| Exercise goal |
Exact reproduction required: the lines below from the line with "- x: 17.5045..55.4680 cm" to the line with "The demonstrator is", both ends included, and no others.

| Source material |

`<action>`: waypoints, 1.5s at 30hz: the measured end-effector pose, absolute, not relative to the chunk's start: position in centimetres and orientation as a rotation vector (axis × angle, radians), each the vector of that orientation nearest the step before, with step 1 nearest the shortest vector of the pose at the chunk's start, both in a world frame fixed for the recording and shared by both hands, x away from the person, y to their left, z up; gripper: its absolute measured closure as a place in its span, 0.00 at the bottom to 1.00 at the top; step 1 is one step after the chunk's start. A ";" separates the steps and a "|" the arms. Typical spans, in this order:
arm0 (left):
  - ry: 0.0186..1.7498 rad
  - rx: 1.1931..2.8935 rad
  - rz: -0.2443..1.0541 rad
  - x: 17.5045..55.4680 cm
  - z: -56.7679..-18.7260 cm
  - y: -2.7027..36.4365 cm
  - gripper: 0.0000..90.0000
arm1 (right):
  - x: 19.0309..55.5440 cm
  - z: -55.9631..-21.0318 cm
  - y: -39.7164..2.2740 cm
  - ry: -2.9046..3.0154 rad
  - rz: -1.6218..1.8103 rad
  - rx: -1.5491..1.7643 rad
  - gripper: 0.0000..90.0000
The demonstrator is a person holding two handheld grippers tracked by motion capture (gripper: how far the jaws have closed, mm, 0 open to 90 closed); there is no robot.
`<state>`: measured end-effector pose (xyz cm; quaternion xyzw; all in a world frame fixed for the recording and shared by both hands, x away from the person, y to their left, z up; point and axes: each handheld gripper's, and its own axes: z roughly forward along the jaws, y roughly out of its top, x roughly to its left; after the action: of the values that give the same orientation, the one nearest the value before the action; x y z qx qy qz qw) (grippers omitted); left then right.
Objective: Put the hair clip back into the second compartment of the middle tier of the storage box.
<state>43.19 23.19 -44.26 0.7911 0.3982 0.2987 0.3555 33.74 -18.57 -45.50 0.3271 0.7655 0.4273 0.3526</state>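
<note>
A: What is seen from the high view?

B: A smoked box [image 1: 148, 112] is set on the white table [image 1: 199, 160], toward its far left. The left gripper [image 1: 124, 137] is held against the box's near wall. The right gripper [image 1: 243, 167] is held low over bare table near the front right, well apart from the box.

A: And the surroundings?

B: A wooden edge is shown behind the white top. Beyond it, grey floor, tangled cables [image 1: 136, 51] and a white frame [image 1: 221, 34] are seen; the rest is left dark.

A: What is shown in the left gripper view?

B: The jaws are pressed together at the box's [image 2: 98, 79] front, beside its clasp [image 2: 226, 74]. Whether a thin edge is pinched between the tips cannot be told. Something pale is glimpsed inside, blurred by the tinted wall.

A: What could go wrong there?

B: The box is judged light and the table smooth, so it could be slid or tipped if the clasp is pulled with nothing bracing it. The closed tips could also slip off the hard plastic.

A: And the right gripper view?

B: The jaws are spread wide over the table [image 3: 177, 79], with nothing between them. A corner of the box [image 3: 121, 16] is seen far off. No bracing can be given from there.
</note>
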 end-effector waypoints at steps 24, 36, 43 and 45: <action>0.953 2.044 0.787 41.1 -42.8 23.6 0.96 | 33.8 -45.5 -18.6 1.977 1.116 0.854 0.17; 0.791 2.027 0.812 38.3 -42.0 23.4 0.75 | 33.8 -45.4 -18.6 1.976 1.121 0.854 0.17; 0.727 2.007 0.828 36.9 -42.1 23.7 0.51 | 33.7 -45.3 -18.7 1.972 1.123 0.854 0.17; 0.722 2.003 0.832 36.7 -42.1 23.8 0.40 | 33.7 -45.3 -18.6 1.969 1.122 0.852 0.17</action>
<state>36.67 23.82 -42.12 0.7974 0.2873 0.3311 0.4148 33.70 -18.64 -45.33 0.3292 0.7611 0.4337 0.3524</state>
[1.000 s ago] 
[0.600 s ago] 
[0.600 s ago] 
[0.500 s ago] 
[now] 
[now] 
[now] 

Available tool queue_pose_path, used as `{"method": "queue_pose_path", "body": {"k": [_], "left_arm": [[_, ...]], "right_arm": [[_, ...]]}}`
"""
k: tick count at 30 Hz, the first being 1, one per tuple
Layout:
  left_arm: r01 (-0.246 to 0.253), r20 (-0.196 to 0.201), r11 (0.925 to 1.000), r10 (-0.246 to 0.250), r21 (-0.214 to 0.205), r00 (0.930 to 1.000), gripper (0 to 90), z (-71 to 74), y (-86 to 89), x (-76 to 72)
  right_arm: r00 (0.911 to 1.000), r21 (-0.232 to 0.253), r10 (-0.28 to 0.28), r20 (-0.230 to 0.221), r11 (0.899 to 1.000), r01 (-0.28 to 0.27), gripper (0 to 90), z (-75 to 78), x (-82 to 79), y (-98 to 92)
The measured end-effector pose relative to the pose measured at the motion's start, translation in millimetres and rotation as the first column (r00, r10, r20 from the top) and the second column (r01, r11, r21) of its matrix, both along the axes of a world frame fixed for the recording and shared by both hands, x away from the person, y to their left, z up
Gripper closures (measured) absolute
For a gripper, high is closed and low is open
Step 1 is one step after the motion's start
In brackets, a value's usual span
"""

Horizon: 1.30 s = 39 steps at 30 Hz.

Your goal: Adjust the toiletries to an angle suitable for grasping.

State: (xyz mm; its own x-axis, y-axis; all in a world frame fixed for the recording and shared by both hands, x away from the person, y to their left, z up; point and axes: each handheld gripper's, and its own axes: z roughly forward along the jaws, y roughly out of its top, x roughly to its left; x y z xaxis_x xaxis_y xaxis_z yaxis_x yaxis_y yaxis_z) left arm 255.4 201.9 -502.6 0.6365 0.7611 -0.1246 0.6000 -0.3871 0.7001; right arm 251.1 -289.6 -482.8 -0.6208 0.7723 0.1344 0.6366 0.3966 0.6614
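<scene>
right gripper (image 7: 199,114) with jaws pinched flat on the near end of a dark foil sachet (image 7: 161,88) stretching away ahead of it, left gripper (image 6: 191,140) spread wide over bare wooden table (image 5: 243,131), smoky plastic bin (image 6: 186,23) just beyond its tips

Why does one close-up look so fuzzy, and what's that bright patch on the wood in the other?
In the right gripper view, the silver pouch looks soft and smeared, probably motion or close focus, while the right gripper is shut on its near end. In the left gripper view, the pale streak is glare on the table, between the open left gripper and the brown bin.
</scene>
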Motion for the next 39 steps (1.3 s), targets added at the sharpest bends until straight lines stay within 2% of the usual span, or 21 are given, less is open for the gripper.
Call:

| Result below |
  - x: 17.5045..55.4680 cm
  - z: -56.7679..-18.7260 cm
  - y: -2.7027..36.4365 cm
  - gripper: 0.0000..90.0000
arm1 (right):
  - x: 19.0309..55.5440 cm
  - z: -55.9631..-21.0318 cm
  - y: -39.7164..2.2740 cm
  - ry: -2.9046..3.0154 rad
  - rz: -1.6218..1.8103 rad
  - rx: -1.5491..1.7643 rad
  - gripper: 0.0000..90.0000
The demonstrator is a person holding two handheld grippers tracked by motion capture (gripper: how far the jaws have closed, mm, 0 open to 90 closed); there is no robot.

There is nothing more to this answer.